The decline in catastrophe bond and insurance-linked security (ILS) spreads and premiums over the last year has been well document, with some tranches seeing 40% declines in pricing over comparable issuance a year earlier.
So it is no surprise that 2013 saw the lowest average capital weighted catastrophe bond spreads (so spreads weighted by size of transaction) at issuance since the cat bond market began in the late 1990’s. However, what might surprise you is that the average for 2013 is actually not that far below levels seen in soft markets of 2003 and 2004.
This chart, taken from a recent report published by Swiss ILS investment manager Plenum Investments, shows the capital weighted spread at issuance for all BB rated catastrophe bonds issued each year. The underlying data is from Guy Carpenter up to December 2011 and then Plenum has added its own data on 2012 and 2013 issuance to bring this chart up to date.
Plenum used this chart in a recent report to demonstrate the development of the premiums of new issues over time. It demonstrates this very clearly and shows the way that the ILS and catastrophe bond market has gone through hard and soft markets over time.

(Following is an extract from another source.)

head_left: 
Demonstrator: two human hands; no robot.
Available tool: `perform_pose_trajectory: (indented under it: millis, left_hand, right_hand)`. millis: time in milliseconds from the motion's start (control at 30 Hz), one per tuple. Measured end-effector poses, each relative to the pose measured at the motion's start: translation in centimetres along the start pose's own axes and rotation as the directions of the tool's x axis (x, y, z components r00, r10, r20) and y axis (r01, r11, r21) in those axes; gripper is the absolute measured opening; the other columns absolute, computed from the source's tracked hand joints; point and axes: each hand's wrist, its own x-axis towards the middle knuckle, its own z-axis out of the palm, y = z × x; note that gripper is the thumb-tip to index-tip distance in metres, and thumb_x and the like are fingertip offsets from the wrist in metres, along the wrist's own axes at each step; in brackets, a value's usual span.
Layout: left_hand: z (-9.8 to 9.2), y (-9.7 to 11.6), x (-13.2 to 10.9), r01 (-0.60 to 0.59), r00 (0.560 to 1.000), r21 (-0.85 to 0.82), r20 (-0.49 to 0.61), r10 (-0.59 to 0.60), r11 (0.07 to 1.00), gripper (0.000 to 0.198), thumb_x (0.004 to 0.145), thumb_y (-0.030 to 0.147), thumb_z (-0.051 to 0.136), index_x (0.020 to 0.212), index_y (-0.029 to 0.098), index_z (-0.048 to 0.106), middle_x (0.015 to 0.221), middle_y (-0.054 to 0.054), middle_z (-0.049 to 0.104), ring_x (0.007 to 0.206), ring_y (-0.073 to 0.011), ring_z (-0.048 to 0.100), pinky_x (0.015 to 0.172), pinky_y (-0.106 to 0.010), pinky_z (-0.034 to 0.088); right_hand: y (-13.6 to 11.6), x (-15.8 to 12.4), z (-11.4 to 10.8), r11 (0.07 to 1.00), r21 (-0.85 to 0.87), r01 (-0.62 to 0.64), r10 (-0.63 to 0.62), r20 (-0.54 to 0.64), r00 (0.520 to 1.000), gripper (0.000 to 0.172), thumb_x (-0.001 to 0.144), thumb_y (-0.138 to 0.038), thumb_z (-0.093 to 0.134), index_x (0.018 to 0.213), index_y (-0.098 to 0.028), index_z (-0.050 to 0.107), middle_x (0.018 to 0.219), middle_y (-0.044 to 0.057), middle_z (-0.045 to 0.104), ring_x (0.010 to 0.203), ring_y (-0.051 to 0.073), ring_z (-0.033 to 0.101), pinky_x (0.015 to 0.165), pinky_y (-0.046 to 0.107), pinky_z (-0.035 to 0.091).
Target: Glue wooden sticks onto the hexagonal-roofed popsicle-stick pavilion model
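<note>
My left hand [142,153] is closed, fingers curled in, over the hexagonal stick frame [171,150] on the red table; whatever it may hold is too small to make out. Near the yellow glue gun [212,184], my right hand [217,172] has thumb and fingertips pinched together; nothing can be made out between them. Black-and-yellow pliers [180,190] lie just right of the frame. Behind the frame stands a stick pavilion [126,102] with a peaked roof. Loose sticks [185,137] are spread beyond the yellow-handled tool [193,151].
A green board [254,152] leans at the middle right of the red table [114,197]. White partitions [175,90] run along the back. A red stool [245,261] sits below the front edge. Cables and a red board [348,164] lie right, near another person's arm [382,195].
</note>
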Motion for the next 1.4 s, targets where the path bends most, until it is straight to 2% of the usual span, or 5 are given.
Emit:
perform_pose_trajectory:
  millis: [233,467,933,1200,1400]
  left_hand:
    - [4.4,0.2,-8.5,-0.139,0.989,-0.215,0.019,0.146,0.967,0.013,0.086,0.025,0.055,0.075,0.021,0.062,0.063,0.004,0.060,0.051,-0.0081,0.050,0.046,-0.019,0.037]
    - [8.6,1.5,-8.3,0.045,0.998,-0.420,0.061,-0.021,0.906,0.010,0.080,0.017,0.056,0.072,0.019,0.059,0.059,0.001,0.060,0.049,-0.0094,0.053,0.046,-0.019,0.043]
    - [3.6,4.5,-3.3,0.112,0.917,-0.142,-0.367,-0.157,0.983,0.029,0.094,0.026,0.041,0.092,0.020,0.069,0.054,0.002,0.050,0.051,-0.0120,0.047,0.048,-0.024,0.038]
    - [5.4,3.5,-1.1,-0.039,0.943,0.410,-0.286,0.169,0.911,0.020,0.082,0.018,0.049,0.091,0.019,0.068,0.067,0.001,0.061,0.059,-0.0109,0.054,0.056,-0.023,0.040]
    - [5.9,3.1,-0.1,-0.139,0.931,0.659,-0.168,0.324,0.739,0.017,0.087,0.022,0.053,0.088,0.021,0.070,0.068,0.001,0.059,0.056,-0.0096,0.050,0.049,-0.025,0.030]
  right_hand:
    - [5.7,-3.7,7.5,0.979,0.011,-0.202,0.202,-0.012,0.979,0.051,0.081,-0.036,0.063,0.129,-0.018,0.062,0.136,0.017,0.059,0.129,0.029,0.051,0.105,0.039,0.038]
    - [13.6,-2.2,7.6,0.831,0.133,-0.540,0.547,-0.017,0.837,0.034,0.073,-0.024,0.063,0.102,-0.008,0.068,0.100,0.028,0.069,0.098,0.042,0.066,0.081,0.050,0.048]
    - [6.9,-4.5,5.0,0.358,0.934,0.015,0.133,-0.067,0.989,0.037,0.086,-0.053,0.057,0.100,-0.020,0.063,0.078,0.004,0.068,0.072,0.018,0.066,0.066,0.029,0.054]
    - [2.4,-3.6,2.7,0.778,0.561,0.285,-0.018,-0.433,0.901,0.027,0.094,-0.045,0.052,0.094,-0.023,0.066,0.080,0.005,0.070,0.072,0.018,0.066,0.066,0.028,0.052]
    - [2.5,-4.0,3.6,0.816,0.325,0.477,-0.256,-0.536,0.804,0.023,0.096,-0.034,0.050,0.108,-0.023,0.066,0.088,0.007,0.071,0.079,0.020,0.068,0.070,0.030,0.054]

Currently, of course, we’re thought to be in the softest market ever seen in ILS and cat bonds and this chart confirms that, with the average for 2013 coming out at 5.5%. Interestingly, 2012’s figures comes out at 9%, so that is a 39% decline over the last year, very close to the 40% that has often been quoted by people in the market.
At its peak in 206 the average neared 16%, so 2013 was down 66% from the markets hardest point just after hurricane Katrina.
But the really interesting thing to note is that in the soft market of 2003 to 2004, the average was just under 7%, so 2013 saw just about a 20% reduction on that soft market, which given the much greater level of capital and investor interest, as well as increased investor maturity and understanding of the returns required from cat bonds, is actually quite reasonable.
Investors are now much more accepting of catastrophe risk at a lower return, having come to appreciate that their lower cost of capital means they are able to assume risk at lower return levels than they have historically.
It will be interesting to see whether this chart moves much in the years to come and also whether we see such dramatic peaks after large catastrophe events in the future.
It’s worth comparing this with a chart showing the movement in global property catastrophe reinsurance rates on line. The chart below from broker Guy Carpenter, shows its Global Property Catastrophe Rate on Line index from 1990 through to 2014.
If you look at the pattern of rising a falling property catastrophe reinsurance rates since 1998 it tells the same story as the chart on cat bond premiums in terms of where the soft and hard markets are. The two charts move almost in tandem, demonstrating that cat bond spreads reflect pricing conditions in the traditional reinsurance market. Perhaps the same is now true in reverse?